Merriweather Post Pavilion
Jim James 8-12-11.jpg
Jim James performing at the Merriweather Post Pavilion on August 12, 2011
Address 10475 Little Patuxent Parkway[1]
Location Columbia, Maryland
Coordinates 39°12′33.29″N 76°51′45.61″W / 39.2092472°N 76.8626694°W / 39.2092472; -76.8626694Coordinates: 39°12′33.29″N 76°51′45.61″W / 39.2092472°N 76.8626694°W / 39.2092472; -76.8626694
Type amphitheater
Opened 1967
Owner The Howard Hughes Corporation
Operator I.M.P. Inc.
Architect Frank Gehry[2]
Capacity 19,319
Website merriweathermusic.com

Merriweather Post Pavilion is an outdoor concert venue located within Symphony Woods, a 40-acre (162,000-m²) lot of preserved land in the heart of the planned community of Columbia, Maryland. In 2010, Merriweather was named the second best amphitheater in the United States by Billboard magazine.[3] The venue was also ranked as the fourth best amphitheater in the United States by Rolling Stone in 2013.[4]

History[edit]

Pink Floyd in July 1973

Merriweather Post Pavilion was designed by award-winning architect Frank Gehry and opened in 1967 on the former grounds of the Oakland Manor plantation.[2] It is named for the American Post Foods heiress Marjorie Merriweather Post. Originally intended to be a summer home for the National Symphony Orchestra,[5] the pavilion later became a venue for popular music concerts, including performances by Jimi Hendrix, Janis Joplin, Led Zeppelin, The Grateful Dead, and The Who.[2]

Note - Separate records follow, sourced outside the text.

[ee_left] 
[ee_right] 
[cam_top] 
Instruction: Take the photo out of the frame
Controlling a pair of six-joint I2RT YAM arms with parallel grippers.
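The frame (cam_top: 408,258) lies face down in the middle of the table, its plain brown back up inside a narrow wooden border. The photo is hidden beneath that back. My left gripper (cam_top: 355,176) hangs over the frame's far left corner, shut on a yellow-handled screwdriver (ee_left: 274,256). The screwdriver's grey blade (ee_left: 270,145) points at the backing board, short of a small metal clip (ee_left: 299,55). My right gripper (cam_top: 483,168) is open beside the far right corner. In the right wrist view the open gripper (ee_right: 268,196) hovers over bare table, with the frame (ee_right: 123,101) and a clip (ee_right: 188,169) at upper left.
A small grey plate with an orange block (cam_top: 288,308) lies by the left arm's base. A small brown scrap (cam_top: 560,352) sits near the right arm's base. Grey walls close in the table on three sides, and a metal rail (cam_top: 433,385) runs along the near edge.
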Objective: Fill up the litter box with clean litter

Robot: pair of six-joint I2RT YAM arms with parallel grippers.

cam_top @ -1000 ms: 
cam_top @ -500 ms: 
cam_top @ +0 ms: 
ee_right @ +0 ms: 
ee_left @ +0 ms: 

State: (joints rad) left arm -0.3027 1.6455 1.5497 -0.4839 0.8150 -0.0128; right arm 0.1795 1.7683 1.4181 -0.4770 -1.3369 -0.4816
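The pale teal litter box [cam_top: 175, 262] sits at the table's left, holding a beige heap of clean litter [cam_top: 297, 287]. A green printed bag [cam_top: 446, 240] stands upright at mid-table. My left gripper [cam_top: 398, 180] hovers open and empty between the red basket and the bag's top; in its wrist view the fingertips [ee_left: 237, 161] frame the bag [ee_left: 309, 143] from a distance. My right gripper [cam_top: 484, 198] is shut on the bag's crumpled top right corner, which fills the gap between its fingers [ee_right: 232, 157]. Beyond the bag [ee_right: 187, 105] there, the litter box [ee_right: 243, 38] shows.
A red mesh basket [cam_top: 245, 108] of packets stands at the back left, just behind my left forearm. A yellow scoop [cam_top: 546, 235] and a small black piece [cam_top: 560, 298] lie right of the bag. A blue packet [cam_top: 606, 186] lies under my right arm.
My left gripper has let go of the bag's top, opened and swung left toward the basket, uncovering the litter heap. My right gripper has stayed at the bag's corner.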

Nederlander Organization began managing the venue in 1971.[6] By 1972, the music shifted from Rouse & Merriweather's vision of symphonies to rock venues, Charles E. Miller proposed bills that would disallow performances of entertainers with a past history of violence in venues of 3000 or more.[7] In the summer of 1974, Howard Research and Development manager Micheal Spear banned rock music after incidents, listing Alice Cooper, Grateful Dead, and Edgar Winter as artists that were unacceptable.[8]

SFX bought the entertainment lease in 1999.[9] In 2003, 9:30 Club owner Seth Hurwitz's I.M.P. was chosen as the new promoter.[10]

As of 2005, Jimmy Buffett had performed at Merriweather Post Pavilion 42 times, the most by any act.[11]

In 2005, Howard County held a charrette to discuss redevelopment of the Rouse Planned community beyond its initial 100,000 population design. In 2010, The Downtown Columbia Plan passed, requiring the developer General Growth Properties, (Now The Howard Hughes Corporation) to renovate Merriweather before additional development could occur in Columbia. In 2014, County Executive Ken Ulman proposed an bill to relieve Howard Hughes of the renovation expense including a $10 million grant.[12][13][14] The final plan which only granted $9.5 million to the developer was announced at a Jack Johnson concert on June 5, 2014, removing a major development restriction.[15]

In 2013, former Rouse employee Michael McCall proposed county executive-backed plans to convert the wooded land called Symphony Woods surrounding the pavilion. McCall's company, Strategic Leisure, first proposed a $50 million publicly funded six-story parking garage at the Toby's Dinner Theatre location; later proposals included a 39-acre arts park with features such as an outdoor amphitheater called the Chrysalis, a 300-foot-long floating picnic table, and an 800-foot-long tube called the Caterpillar.[16] The new project was named the "Inner Arbor", a spin on another Rouse development, Baltimore's "Inner Harbor".[17] Artist William Cochran, son of former County Executive Edward L. Cochran, and brother of Councilwoman Courtney Watson, was commissioned for artwork that includes horns up to 28 feet tall.[18]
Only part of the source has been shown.